Beeswax is nothing but the glandular secretions of honeybees. Go through this article to enrich your knowledge about the many uses of beeswax.

Beeswax Uses

The next time you see a bee hovering around a flower, don’t hit the panic button or scream for dear life. Instead, just thank the bee for what it puts on offer for mankind as a whole. The bee, apart from being the sole force behind the production of honey, in a way also contributes to the production of the much useful ‘beeswax’. So, what is this beeswax? In simple terms beeswax is nothing but the secretions secreted from the glands of honeybees. It is the natural wax produced by the bees in the beehive. Beeswax is also known as ‘bee sweat’. It surprisingly, brings to the table a variety of advantages. It is a product that is used extensively for domestic and industrial purposes. If you’ve ever wondered why beeswax is such a successful product commercially, here we put an end to all your curiousities about the uses of beeswax and the reasons behind its success as a commercial product. Read the article given below to know more on the uses of beeswax.  
Uses Of Beeswax
  • Beeswax is used to oil the ‘aching joints’ of old furniture. This is one of the most common uses of beeswax as it happens to be an excellent lubricant. Beeswax can also be used to oil the hinges of doors and windows.
  • Did you notice how some man’s mustache seems abnormally stiff? Well, it’s mostly because of beeswax! Not many people are aware of this, but beeswax is used regularly in the manufacturing of mustache creams, especially the ones that are used to stiffen a man’s mustache. Simple mustache creams with beeswax can also be easily made at home.
  • As a lubricating agent, beeswax really is one of the best. This is exactly why goldsmiths and silversmiths use beeswax when making filaments out of high-end metals like gold and silver.
  • Beeswax can be used to prevent bronze from rusting. To nullify the affects of oxidation caused by moist air, simply brush the bronze item with a solution of 1/3 pound of beeswax melted with a quart of turpentine.
  • Musicians need beeswax. Believe it, it is true! To augment the longevity of guitars, beeswax is used to cake their bodies. It is used on the playing surfaces of tambourines. The beeswax is also rubbed on the hem of the bagpipe with its turning slides and joints.

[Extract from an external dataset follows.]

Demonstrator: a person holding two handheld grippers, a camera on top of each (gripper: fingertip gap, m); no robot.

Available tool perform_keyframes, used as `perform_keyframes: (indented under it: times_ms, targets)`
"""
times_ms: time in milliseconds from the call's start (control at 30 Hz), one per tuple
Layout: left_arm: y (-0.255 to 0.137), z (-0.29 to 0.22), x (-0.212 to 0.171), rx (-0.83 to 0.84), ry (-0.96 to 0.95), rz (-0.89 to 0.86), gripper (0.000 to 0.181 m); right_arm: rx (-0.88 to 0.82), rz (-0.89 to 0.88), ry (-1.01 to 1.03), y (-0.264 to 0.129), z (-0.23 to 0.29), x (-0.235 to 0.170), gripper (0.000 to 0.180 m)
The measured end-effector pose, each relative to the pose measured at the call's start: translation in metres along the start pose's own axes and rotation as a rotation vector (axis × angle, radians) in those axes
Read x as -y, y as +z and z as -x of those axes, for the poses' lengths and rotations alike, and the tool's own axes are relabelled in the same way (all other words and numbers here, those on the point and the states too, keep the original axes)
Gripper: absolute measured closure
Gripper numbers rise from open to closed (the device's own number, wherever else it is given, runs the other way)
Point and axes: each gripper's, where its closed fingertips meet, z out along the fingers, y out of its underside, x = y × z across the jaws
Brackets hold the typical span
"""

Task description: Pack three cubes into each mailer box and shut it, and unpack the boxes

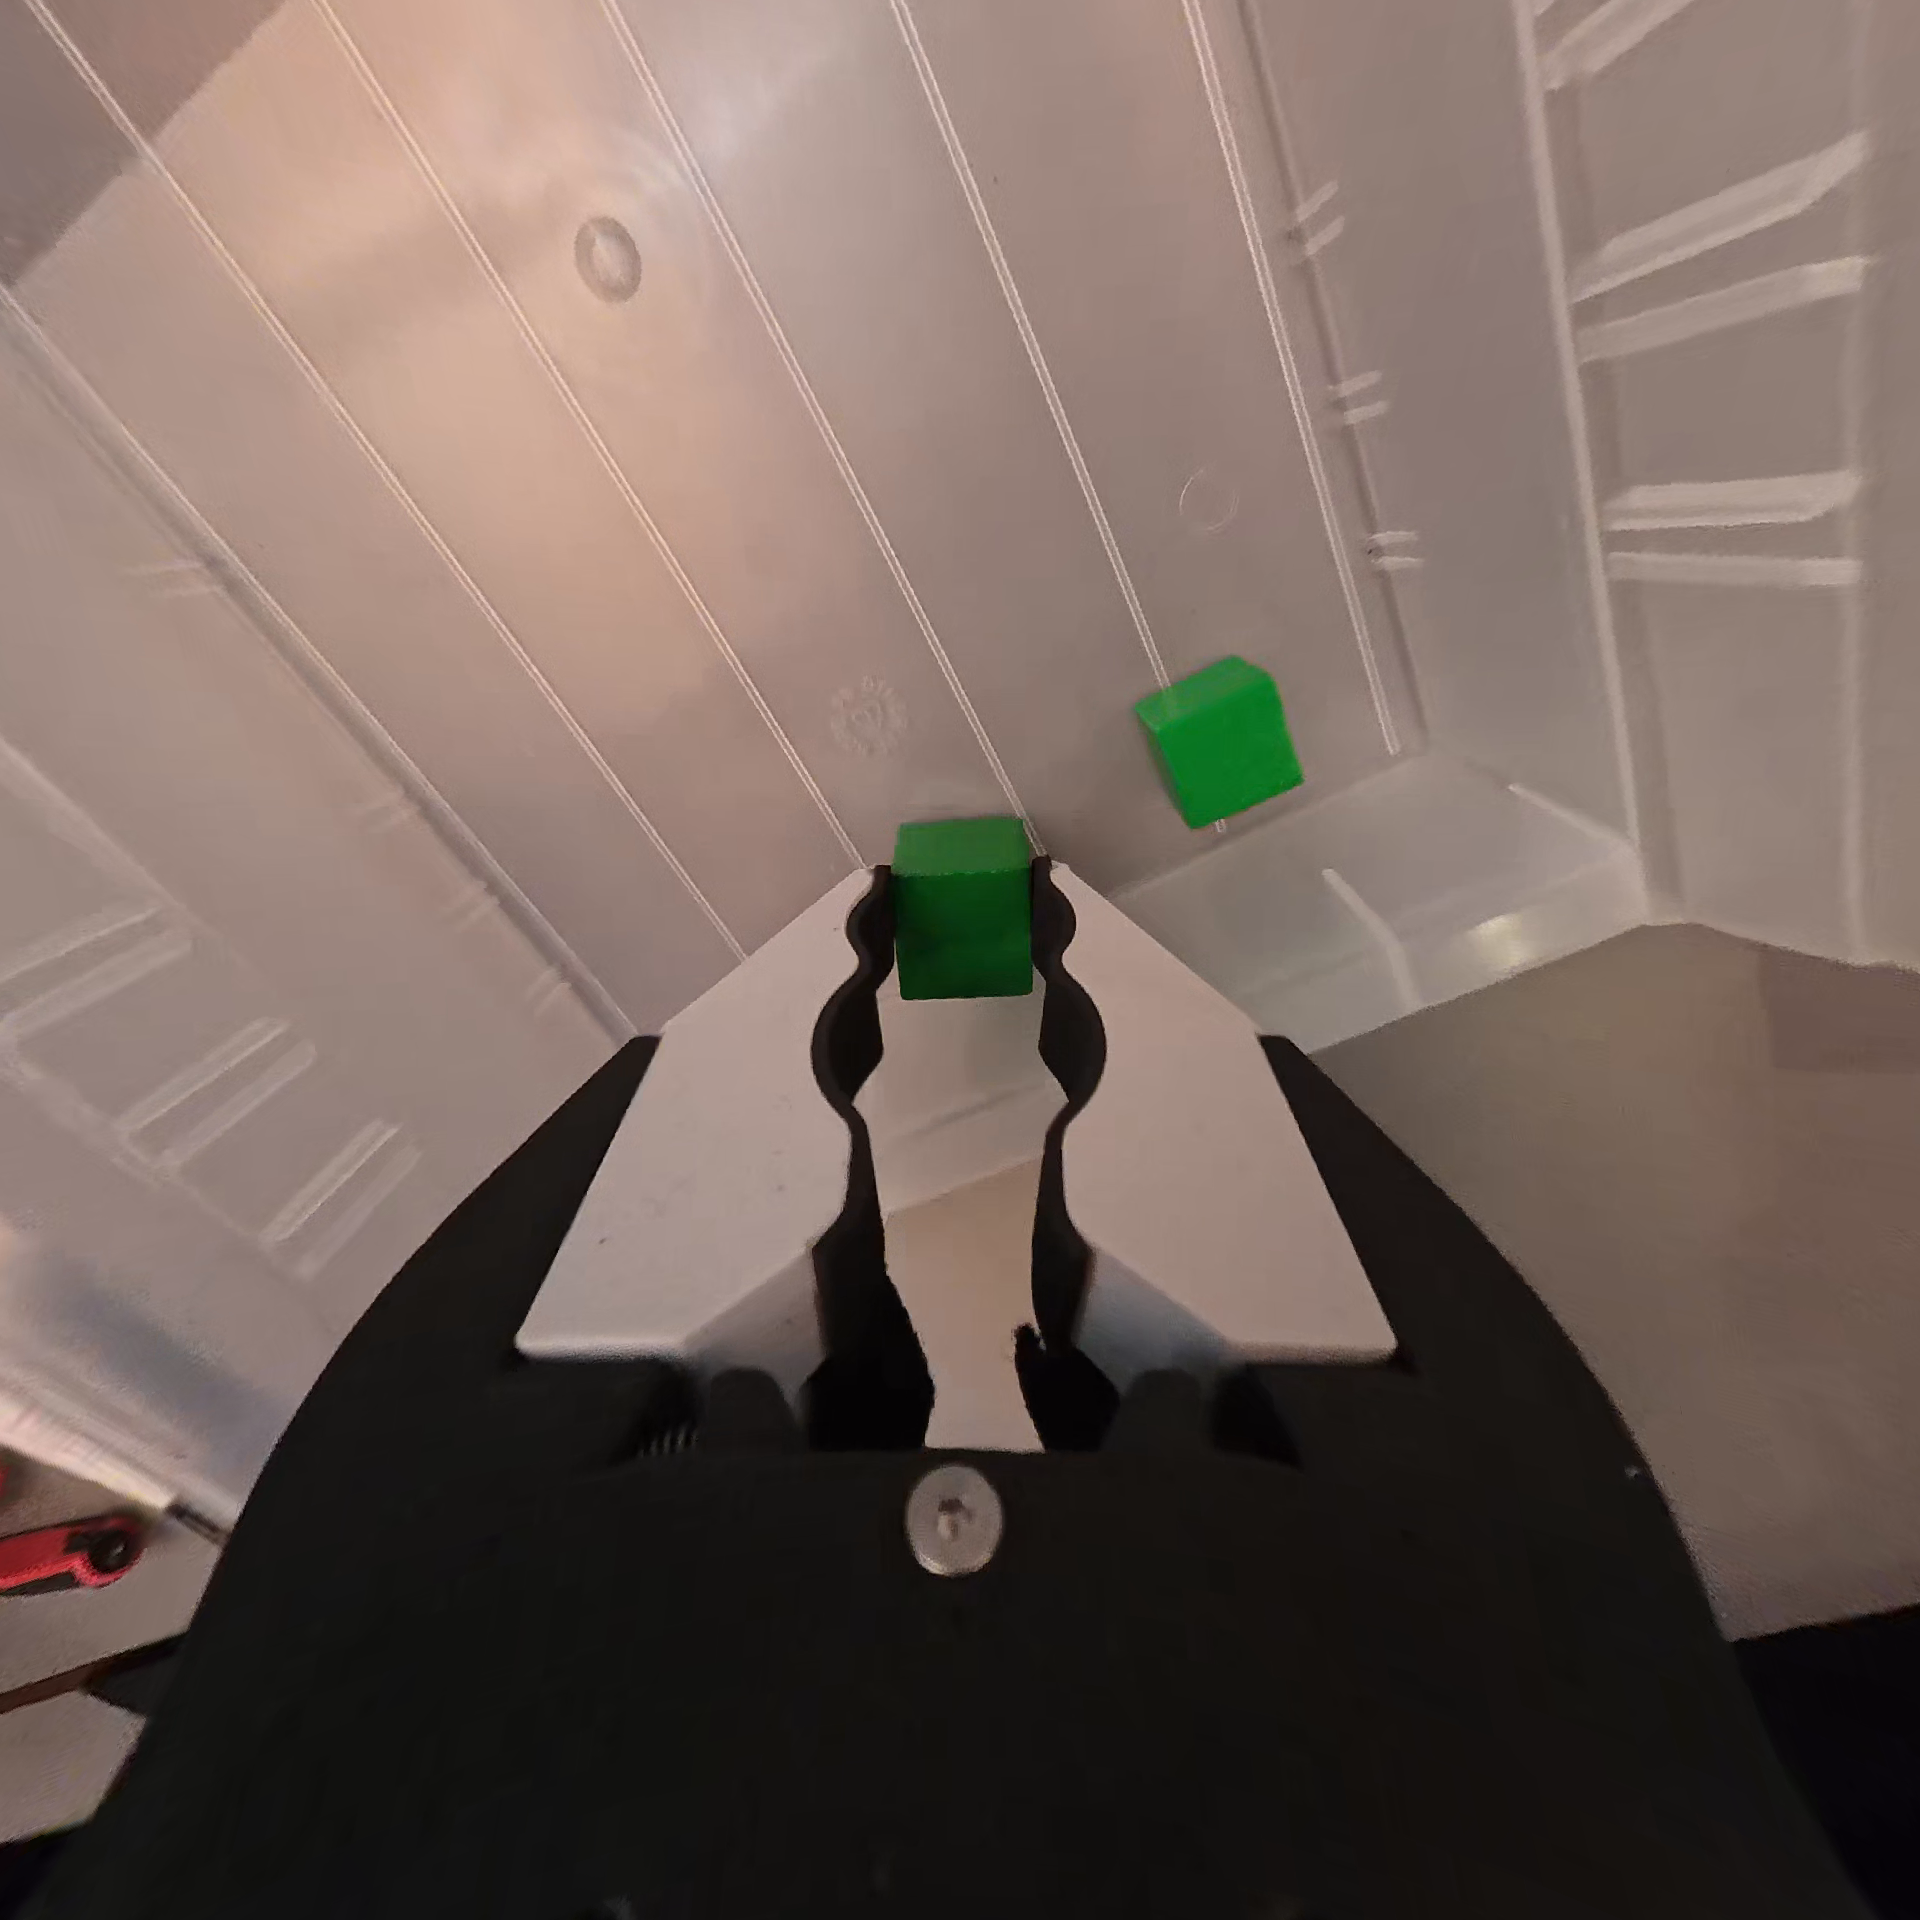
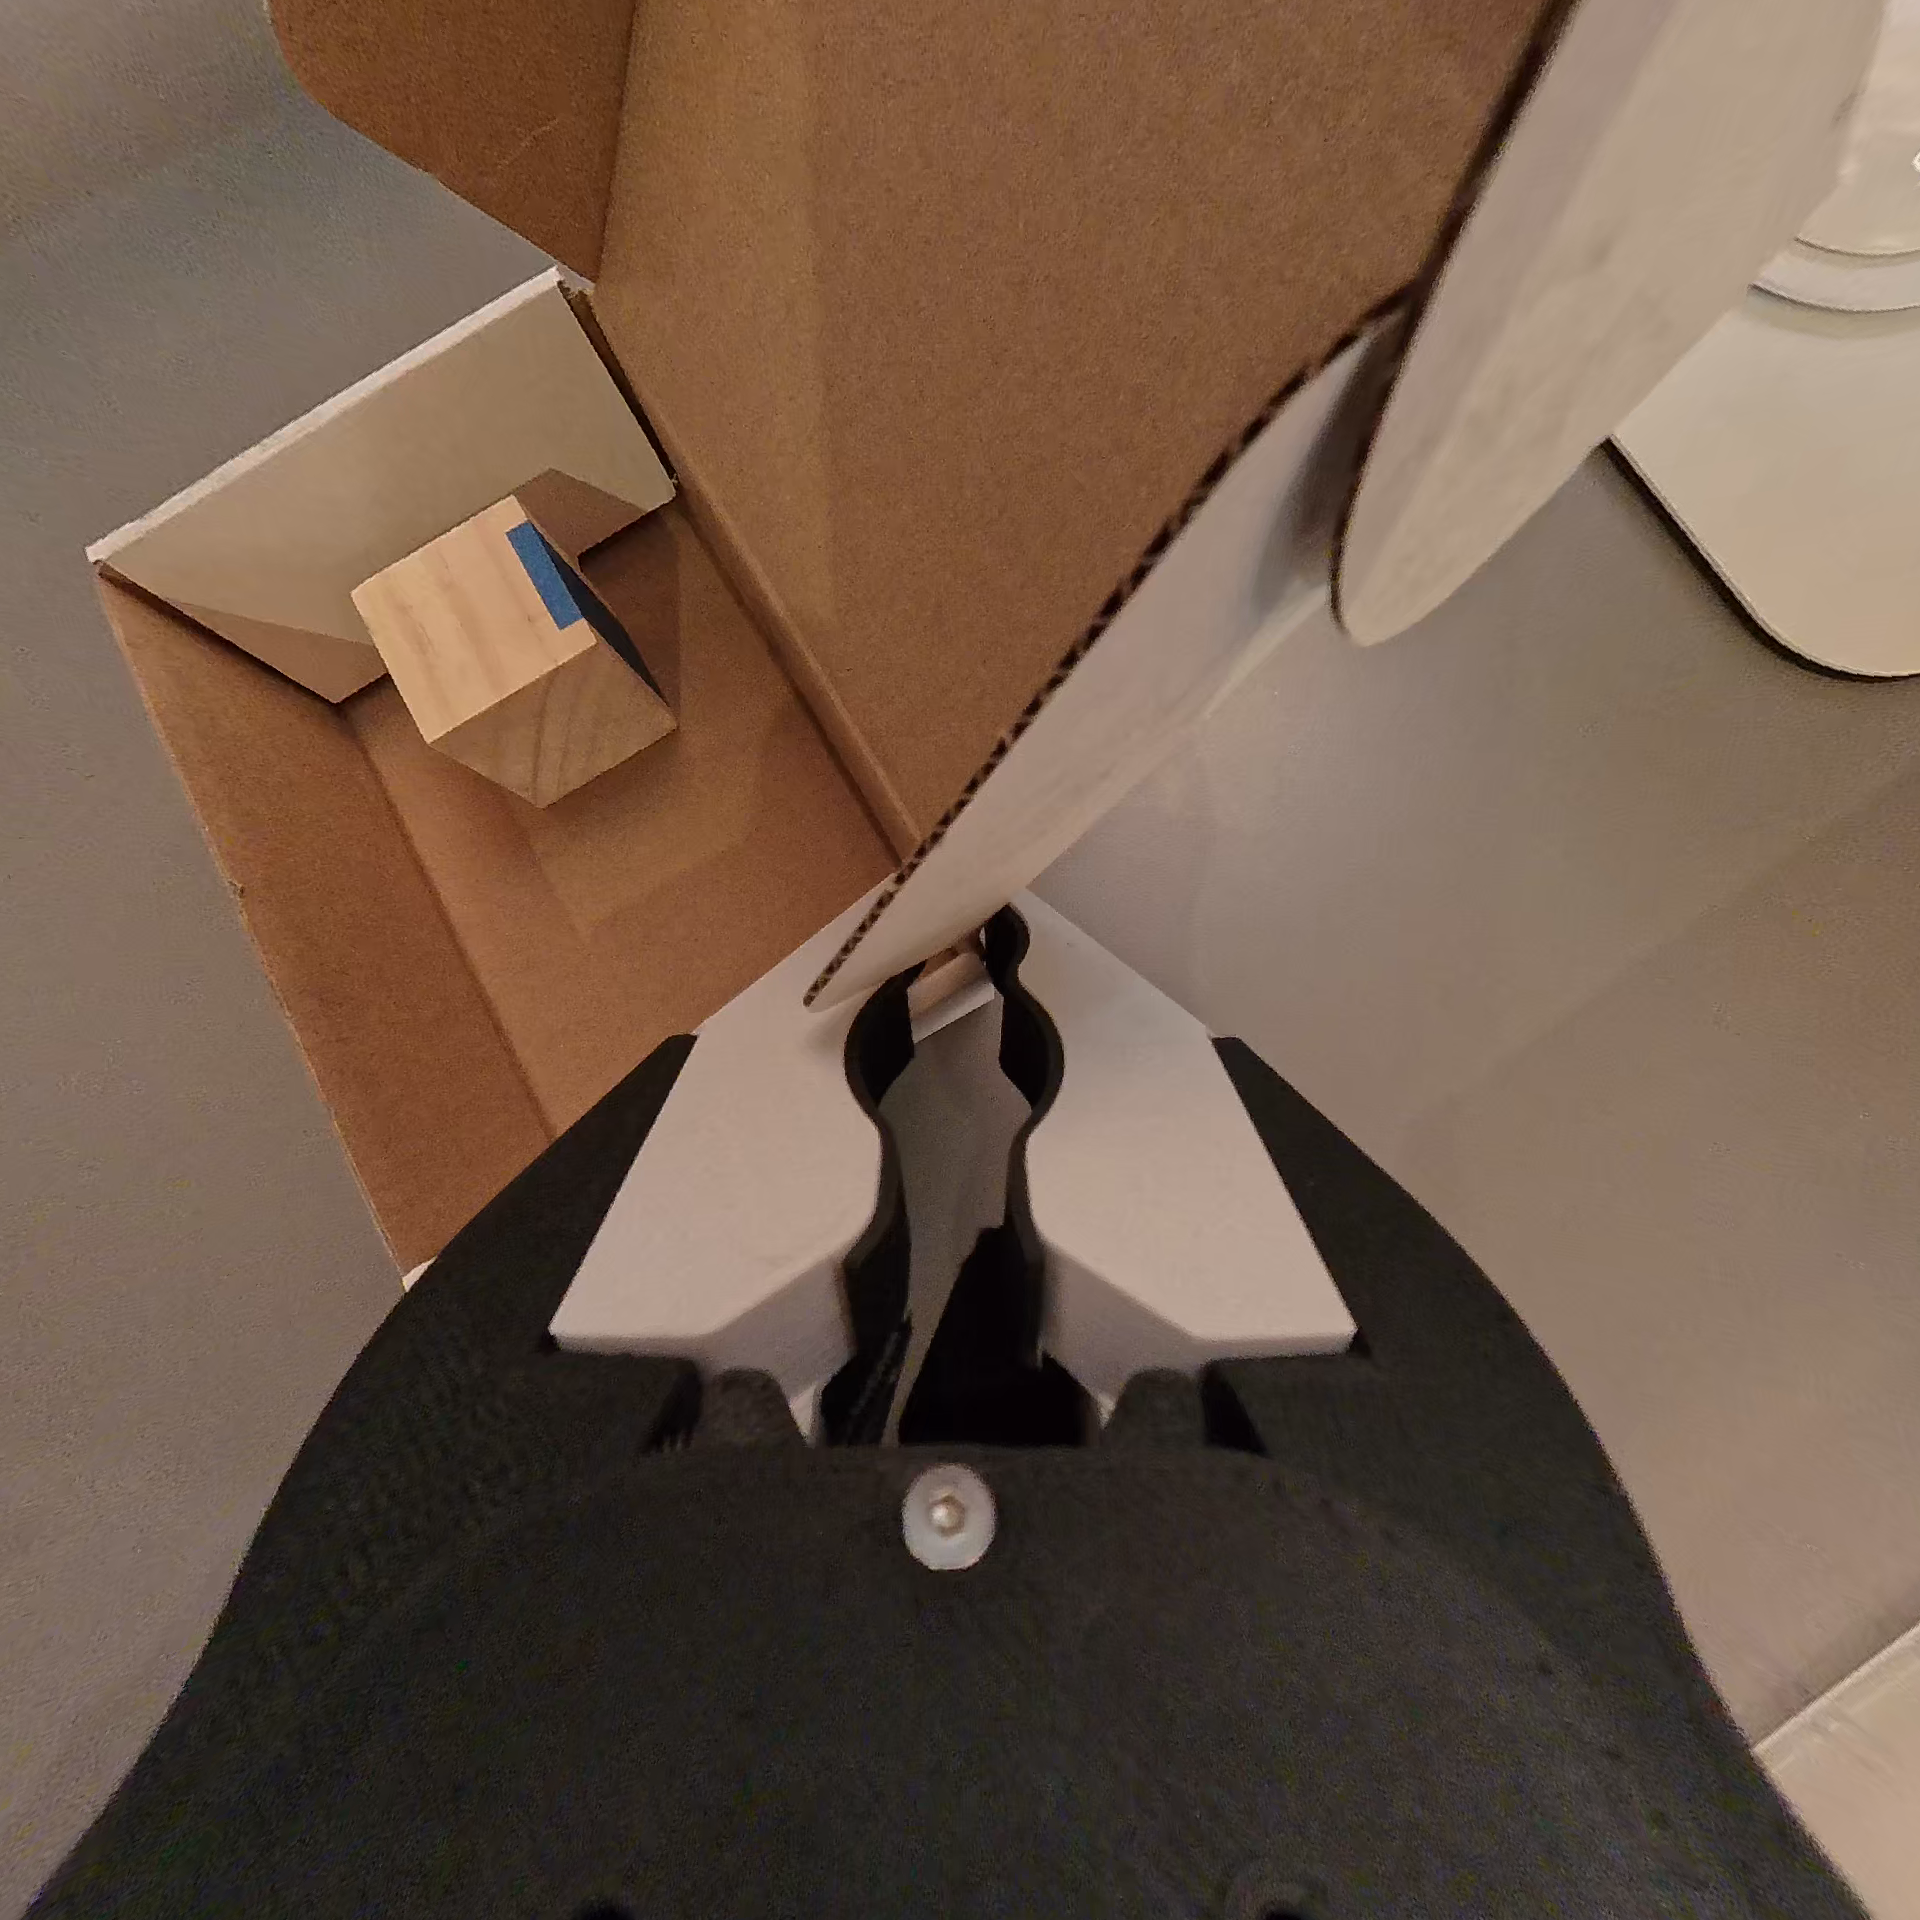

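Inside translucent ribbed plastic bin [image 1: 644, 499]: left gripper [image 1: 964, 909] clamps small green cube [image 1: 961, 914]; second green cube [image 1: 1221, 743] lies nearby. Right gripper [image 2: 956, 961] pinches lid flap of open brown cardboard mailer box [image 2: 343, 935]; wooden cube with blue face [image 2: 509, 649] sits inside.

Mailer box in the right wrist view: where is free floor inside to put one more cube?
In the mailer box, the wooden cube sits in the far corner by the folded flap. The floor between that cube and the right gripper is bare. It is tight along the raised lid, which the gripper grips by the edge.
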Motion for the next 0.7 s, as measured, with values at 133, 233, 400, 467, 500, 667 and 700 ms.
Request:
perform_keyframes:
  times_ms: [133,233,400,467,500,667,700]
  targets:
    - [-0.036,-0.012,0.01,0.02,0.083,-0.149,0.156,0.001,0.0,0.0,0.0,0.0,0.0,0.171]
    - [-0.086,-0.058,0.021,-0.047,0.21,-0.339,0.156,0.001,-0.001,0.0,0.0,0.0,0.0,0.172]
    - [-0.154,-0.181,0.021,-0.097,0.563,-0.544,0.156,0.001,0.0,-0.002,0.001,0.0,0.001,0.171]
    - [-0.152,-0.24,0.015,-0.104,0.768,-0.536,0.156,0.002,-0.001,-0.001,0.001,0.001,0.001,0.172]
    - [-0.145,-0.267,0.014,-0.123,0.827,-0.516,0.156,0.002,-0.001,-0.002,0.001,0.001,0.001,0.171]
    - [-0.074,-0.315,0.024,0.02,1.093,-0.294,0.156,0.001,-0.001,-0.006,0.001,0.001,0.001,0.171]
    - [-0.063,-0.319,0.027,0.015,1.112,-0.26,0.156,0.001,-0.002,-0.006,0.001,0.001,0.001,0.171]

  • Beeswax is used in the making of candles. It’s a known fact that candles made of beeswax have more advantages than candles made of normal wax. Beeswax candles emanate an attractive fragrance, do not melt like their much ordinary counterparts, and also produce almost no smoke. With advantages like these, it’s hardly a wonder why beeswax candles are as popular as they are!
  • Did you know that some of the world’s favorite candies, gummy bears and jelly beans, are made with beeswax? In fact it is the beeswax in these candies that give them their rubbery and chewy texture.
  • Beeswax can be used to make soaps. Beeswax when mixed with a little palm oil makes for a great soap cake that is capable of reducing scars, and moisturizing your skin. So, the next time you are buying soap right off the shelf, you can rather choose to make beeswax soap instead.
  • Beeswax can be used to make leather waterproof. Simple, combine equal parts of beeswax, neat’s-foot oil and tallow. Dip a rag into the mixture, and rub it onto a pair of leather boots or gloves. Voila! You instantly have waterproof leather boots and gloves.